German infantry man returns to a devastated hometown
Ted Honseler’s memories of World War II, unlike those of most American soldiers, are not celebrated on Veterans Day, even though he also served his country and made enormous sacrifices. In February of 1944, when he was 16, Honseler was drafted by the German Army.
"If you don’t do it they put you on a wall and shoot you," he says in a thick German accent. Honseler, whose daughter lives in Park City, now resides in Midway, and for the most part keeps his memories to himself.
"Everyone wants to forget about the war It was a nightmare, the whole war."
the time Honseler entered the war, Germany was already losing. "It was a tough time because everything was done already. Because of the bombs, we had nothing."
Honseler’s hometown, Essen, headquarters for the Krupp steel factories that manufactured the infamous German submarines, tanks and U-boats, was one of the Allies’ primary targets. It was bombed repeatedly by American and Canadian fighters, until, according to Honseler, the city was leveled.
The teenager spent his first three months in the infantry stationed in Austria. His unit’s job was to shoot down American bombers. "We had canons to shoot up at the Americans but they flew too high. We couldn’t reach them anymore, so they put us against the Russians as they were advancing.
The battles between the Germans and the Russians on the Eastern Front along the Danube River were among the most devastating of the war. In that campaign, the Germans lost 670,000 men and hundreds of thousands were taken prisoner. "The Russians are very fierce they came in waves, they didn’t care how many dead they had."
Honseler still marvels that he emerged unscathed. "I didn’t have a scratch on my body."
In 1945, while Hitler was hiding out in his bunker, Honseler was taken prisoner and held in Salzburg, Austria, until Germany surrendered.
But his family’s ordeal was not over.
"In Essen there was no housing. I got lucky that there were some relatives who took us in we had nothing to eat and had to go to farmers and ask them to give us something. It was so bad, I cannot explain how bad it was."
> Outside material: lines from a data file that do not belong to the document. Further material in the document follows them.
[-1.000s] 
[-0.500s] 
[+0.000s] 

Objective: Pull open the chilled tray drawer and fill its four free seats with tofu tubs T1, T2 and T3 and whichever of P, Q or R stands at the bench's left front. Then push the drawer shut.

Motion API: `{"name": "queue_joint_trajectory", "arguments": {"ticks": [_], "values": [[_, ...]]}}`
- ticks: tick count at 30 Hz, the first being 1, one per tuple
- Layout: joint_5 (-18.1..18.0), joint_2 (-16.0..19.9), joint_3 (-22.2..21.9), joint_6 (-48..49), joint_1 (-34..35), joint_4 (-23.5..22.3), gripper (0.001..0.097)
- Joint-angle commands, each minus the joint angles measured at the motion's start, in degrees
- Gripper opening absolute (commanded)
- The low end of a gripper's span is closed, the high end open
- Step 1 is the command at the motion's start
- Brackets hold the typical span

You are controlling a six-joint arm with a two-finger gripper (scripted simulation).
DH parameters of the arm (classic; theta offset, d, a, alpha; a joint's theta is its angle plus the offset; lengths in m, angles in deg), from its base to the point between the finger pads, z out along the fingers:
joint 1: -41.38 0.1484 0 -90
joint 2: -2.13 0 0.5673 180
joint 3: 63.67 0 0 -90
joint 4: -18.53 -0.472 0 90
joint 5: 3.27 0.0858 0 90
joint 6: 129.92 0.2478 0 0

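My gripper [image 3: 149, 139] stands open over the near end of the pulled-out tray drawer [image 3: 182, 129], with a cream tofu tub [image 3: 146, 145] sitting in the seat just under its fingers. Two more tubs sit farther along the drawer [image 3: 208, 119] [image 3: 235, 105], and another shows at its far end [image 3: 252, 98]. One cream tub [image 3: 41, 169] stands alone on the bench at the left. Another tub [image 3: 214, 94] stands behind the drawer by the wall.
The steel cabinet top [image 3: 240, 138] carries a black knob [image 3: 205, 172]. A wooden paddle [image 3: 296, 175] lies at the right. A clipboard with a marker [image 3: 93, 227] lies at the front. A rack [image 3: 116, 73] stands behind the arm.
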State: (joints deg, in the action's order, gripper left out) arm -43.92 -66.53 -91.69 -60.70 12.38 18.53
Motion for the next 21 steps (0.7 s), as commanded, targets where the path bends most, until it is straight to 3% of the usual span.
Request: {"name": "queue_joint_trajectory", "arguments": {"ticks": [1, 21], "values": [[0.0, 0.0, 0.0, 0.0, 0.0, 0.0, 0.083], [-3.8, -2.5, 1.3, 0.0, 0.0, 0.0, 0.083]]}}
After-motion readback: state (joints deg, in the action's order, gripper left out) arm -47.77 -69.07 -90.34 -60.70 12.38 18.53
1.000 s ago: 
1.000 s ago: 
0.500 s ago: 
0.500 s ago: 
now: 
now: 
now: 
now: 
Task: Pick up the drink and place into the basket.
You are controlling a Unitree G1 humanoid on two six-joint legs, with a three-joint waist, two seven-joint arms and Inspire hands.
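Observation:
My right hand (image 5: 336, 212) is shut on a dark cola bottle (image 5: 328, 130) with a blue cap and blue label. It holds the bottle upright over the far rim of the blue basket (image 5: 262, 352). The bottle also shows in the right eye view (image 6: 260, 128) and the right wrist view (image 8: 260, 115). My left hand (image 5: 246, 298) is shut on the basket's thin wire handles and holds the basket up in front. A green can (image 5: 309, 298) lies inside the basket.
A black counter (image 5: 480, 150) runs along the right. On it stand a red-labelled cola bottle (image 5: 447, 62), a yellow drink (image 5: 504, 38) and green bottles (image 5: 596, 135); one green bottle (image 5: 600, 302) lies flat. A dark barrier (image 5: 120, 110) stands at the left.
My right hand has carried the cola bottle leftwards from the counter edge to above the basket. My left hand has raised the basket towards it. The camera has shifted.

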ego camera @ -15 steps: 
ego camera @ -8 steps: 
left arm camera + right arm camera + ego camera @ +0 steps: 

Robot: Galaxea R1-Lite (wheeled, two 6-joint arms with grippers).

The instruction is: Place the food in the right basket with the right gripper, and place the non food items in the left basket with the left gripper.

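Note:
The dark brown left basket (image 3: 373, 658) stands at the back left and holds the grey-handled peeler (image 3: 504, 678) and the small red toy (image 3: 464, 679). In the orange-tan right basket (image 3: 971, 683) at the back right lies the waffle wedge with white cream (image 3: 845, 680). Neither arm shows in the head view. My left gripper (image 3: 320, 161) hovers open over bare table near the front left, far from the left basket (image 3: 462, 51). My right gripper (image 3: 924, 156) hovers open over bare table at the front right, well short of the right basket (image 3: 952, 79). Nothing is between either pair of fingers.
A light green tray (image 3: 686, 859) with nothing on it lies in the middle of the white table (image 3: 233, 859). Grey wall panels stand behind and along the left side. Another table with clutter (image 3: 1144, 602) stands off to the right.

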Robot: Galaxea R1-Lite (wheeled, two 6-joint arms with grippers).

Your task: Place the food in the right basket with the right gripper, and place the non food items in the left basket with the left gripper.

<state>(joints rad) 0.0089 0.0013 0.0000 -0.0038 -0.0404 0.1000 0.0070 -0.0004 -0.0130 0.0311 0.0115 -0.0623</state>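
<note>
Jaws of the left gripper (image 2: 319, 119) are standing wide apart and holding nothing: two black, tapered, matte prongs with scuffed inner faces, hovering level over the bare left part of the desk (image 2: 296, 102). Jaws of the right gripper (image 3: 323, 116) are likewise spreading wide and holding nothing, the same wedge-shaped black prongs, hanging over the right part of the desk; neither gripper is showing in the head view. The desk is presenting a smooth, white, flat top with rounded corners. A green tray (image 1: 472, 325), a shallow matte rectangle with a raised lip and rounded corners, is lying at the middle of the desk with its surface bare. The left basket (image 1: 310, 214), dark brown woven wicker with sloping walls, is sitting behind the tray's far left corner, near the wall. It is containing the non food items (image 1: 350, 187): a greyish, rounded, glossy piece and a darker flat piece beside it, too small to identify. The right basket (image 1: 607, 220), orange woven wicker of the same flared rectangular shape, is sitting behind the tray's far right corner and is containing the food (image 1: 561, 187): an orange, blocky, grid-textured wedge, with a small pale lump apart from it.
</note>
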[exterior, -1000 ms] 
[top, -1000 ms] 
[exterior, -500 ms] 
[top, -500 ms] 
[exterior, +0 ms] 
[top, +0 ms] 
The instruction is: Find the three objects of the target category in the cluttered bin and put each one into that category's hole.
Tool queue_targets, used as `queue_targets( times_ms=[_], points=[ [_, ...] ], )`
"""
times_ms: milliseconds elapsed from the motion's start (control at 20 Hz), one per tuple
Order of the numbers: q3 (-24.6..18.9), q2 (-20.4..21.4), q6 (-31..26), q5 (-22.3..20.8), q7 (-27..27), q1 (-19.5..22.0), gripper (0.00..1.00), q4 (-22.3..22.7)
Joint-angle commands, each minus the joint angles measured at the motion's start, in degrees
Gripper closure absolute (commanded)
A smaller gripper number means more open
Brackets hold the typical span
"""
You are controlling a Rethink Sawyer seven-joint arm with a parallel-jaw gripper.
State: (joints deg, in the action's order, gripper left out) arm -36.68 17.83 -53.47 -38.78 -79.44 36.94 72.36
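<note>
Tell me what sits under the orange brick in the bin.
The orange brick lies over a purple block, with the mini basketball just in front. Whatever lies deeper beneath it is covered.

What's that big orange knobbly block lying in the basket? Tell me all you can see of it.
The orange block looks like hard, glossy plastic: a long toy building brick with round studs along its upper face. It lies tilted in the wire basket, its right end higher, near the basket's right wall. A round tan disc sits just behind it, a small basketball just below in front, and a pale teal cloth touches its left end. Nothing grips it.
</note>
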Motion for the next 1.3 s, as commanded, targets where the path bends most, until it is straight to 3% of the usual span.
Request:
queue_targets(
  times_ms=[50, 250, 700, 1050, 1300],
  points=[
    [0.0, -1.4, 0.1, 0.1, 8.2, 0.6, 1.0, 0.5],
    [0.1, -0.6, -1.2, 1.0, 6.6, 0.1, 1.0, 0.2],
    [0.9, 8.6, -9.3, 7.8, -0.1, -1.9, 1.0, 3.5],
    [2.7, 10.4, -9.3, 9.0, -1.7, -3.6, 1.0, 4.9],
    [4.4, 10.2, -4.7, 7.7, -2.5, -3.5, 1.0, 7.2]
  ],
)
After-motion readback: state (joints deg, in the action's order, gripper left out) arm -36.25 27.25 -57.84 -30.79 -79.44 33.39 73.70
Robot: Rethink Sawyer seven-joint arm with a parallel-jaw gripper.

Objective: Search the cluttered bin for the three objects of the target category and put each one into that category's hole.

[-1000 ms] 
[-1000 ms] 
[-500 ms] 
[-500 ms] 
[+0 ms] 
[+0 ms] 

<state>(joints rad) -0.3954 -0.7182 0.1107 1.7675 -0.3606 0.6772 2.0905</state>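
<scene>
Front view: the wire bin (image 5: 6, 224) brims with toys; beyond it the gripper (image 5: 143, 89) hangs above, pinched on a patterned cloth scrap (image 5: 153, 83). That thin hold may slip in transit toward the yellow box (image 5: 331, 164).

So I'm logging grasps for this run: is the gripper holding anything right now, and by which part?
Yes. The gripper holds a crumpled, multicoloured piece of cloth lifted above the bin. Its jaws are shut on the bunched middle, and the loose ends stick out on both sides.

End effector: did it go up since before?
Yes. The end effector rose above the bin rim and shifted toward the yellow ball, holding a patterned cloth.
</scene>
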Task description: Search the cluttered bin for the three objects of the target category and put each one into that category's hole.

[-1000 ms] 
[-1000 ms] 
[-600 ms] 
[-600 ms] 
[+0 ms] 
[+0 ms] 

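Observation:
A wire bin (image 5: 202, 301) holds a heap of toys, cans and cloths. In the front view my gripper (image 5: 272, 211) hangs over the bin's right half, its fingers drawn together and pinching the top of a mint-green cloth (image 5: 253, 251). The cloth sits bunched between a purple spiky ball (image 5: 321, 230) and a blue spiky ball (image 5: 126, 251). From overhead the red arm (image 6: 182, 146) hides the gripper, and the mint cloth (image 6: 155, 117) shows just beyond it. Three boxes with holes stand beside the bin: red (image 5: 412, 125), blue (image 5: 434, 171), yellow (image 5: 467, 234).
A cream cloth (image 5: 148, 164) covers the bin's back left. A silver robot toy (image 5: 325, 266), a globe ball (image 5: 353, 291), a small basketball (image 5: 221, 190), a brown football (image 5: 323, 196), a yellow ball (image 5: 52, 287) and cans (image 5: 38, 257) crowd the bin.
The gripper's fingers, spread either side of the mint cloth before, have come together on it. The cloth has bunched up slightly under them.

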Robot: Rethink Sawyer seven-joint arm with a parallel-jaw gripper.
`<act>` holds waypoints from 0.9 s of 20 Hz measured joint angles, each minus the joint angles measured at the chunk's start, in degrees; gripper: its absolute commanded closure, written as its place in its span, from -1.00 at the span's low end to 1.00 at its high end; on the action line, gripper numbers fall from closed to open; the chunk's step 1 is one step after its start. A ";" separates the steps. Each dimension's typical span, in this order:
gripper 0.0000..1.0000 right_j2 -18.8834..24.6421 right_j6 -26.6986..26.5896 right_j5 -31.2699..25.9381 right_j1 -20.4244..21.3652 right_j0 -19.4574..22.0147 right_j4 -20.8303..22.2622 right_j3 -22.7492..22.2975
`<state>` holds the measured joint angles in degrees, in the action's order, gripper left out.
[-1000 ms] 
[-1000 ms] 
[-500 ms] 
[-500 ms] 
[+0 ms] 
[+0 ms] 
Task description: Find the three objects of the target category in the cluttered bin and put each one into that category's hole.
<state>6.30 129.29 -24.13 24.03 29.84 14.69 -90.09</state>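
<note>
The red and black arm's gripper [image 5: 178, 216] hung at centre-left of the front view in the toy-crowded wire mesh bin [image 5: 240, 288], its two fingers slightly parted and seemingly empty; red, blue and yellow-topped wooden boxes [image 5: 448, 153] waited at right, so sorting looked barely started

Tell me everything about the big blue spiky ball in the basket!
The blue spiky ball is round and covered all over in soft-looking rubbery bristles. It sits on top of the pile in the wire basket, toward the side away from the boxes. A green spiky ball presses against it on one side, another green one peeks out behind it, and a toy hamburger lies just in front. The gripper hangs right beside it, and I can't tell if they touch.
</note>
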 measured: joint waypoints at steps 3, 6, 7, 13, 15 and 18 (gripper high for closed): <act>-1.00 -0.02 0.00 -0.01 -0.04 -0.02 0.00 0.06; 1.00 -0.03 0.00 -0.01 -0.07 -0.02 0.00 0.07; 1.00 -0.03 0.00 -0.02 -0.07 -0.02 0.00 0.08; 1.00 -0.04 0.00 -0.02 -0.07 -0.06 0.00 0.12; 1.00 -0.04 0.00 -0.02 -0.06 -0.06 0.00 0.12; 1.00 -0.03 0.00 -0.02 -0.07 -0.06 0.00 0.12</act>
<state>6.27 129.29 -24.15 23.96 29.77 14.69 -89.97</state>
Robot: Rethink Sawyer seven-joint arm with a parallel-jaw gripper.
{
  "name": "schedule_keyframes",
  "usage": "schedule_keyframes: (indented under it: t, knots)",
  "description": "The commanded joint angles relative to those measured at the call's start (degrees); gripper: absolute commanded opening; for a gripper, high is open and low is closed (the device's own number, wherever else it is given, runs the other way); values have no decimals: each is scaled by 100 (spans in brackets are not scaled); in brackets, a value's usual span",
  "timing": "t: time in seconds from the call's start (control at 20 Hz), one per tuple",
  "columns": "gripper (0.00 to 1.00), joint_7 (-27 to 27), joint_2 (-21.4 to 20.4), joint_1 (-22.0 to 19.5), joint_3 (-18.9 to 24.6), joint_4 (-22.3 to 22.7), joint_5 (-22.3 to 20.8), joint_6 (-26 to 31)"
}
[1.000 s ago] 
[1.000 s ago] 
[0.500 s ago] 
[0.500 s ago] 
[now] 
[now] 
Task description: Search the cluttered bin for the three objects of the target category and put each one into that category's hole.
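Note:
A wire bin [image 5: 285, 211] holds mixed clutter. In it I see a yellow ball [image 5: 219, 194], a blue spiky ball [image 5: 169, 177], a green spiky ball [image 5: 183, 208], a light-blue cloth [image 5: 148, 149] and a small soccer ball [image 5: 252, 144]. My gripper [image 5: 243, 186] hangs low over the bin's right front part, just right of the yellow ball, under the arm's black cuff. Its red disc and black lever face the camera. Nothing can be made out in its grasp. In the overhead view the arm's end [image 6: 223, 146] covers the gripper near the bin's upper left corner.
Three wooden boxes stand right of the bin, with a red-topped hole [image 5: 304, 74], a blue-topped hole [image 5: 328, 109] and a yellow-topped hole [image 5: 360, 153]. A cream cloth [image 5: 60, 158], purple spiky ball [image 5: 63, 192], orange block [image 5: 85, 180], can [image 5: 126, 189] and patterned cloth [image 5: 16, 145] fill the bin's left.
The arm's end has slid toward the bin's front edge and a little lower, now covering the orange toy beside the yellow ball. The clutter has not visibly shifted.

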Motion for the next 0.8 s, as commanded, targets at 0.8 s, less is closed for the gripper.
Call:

Soon after the end of the war, Honseler, his wife and son left Germany and came to America to live with an uncle in Redondo Beach, Calif. He admits the adjustment was difficult, especially for his children.
"We had to tell them, ‘It was war. What could we do.’"
Hometown: Essen, Germany
Military service: Infantry for the German Army
Prisoner of war: Salzburg, Austria in 1945
Came to the U.S.: 1950
Family: Son born in Essen, two daughters born in California.